Posted by: SPECTRE of Deflation | Jul 6, 2007 11:10:19 AM

Ted Craig said: "Isn't wage pressure created by employment mobility rather than mere employment? In other words, its not as important to get a job as it is to get the next job. There's no real easy way to measure people changing jobs, like there is to measure people getting jobs. Like I said, this is just a theory, but a large static workforce would seem to create as little wage pressure as a smaller workforce."

This is something I'm waiting to see shake out politically. When all of these homeowners who bought in the last 3 years realize that they are not going to be able to move any time in the next 15 years, what are they going to start saying to their state and federal congrescritters and the courts? (If freedom of movement is a Constitutional right, and the government has been consciously providing false data that induced their accepting the over-inflated prices/abusive mortgages, I can see a new legal industry taking a shot at this.)

Posted by: XON | Jul 6, 2007 11:12:19 AM

BAM_


Yes most are unaware of that fact.

recall when Ms. Chao was a frequent guest on B'Berg and Suzy Assad just ripped her to shreds on the BLS numbers each month.

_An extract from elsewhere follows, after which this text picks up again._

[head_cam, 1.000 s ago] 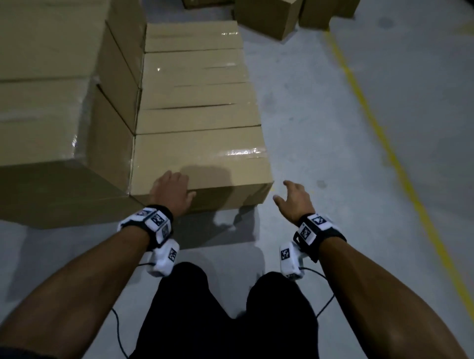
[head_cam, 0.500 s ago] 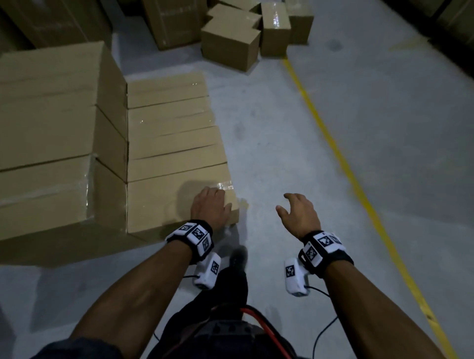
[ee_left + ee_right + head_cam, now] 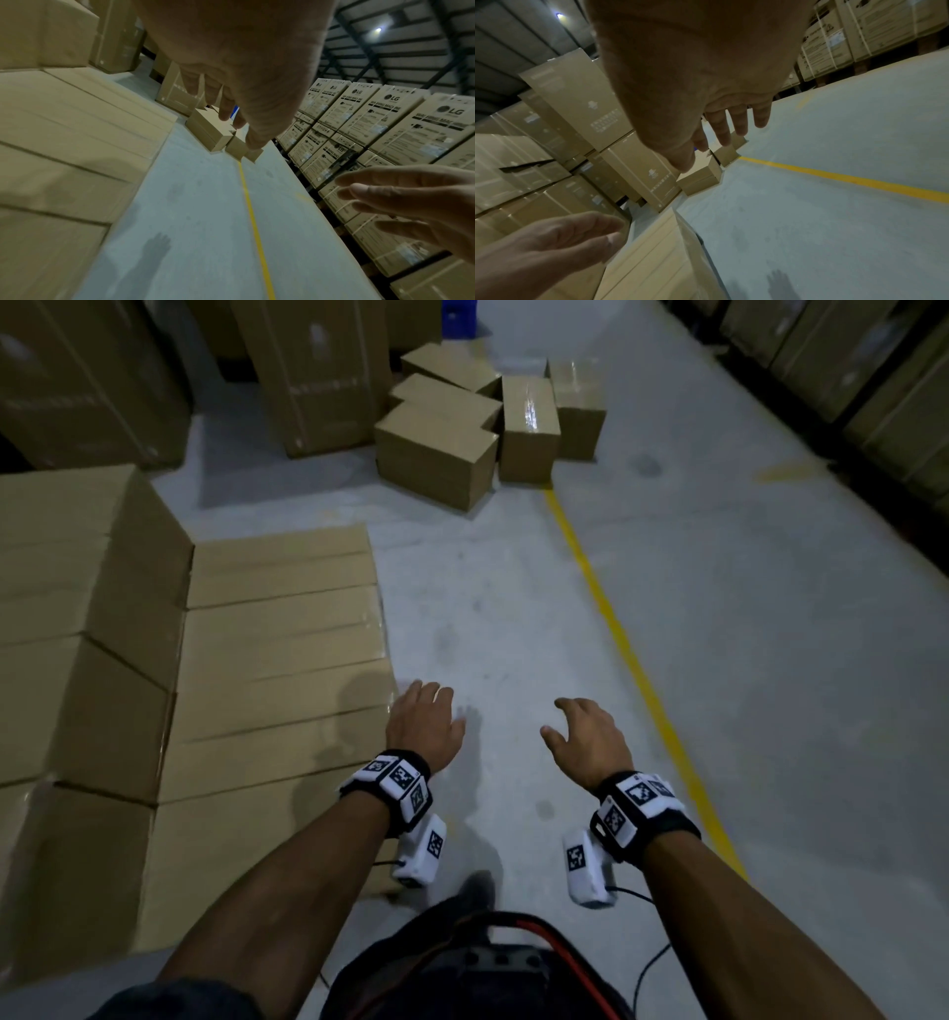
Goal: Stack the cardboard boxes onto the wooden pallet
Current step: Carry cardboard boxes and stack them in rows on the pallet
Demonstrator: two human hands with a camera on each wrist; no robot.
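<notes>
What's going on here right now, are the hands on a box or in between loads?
In between loads. Both the left hand and the right hand are empty, fingers relaxed, held out over the grey floor. The stacked boxes sit to the person's left, untouched. A loose pile of boxes lies ahead near the yellow floor line, likely the next pickup. The pallet itself isn't visible.

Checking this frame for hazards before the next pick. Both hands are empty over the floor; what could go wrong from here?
1. The loose boxes ahead lie jumbled and overlapping; pulling one may shift the others.
2. A cable trails from the wrist gear beside the legs and could snag.
3. The low stacked row sits close by the left hand; walking forward could clip its corner.
</notes>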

The last appearance I saw was the customary bulldog Suzy attack (coupled with the correct amount of rhetoric that blasted the labor department's continued use of moving averages (explains why they think construction has added jobs) and she just sat there and said "well those are right because they are issued by the labor department".....before the mic was turned off "Ms. Chao" commented that her and her husband would never frequent this show again. "I'm taking my sandbox away and none of you can play in it until you kiss my ass"

I also have not seen Suzy for a while too-LOL

Ciao
MS

Posted by: michael schumacher | Jul 6, 2007 11:14:55 AM

I am entertained by the number of benign explanations offered ...

Posted by: David | Jul 6, 2007 11:19:02 AM

Concerning inflation, wouldn't a truer picture emerge by looking at a simple nickel. It costs the Mint 9.3 cents to make a damn nickel. There is your inflation folks, and the government numbers be damned because they have done so many contortions to come up with their FAKE numbers that it is now laughable. Core inflation? Excluding fuel and food? How about Healthcare and Education?

Concerning the employment numbers, but for the B/D adjustment, we would have had a negative number. Case closed already!

Posted by: SPECTRE of Deflation | Jul 6, 2007 11:22:45 AM

I am entertained by the number of benign explanations offered ...

I have spilled the coffee 3 times this morning laughing at this Alice In Wonderland extravaganza we call the markets.
We have definitely gone down the rabbit hole.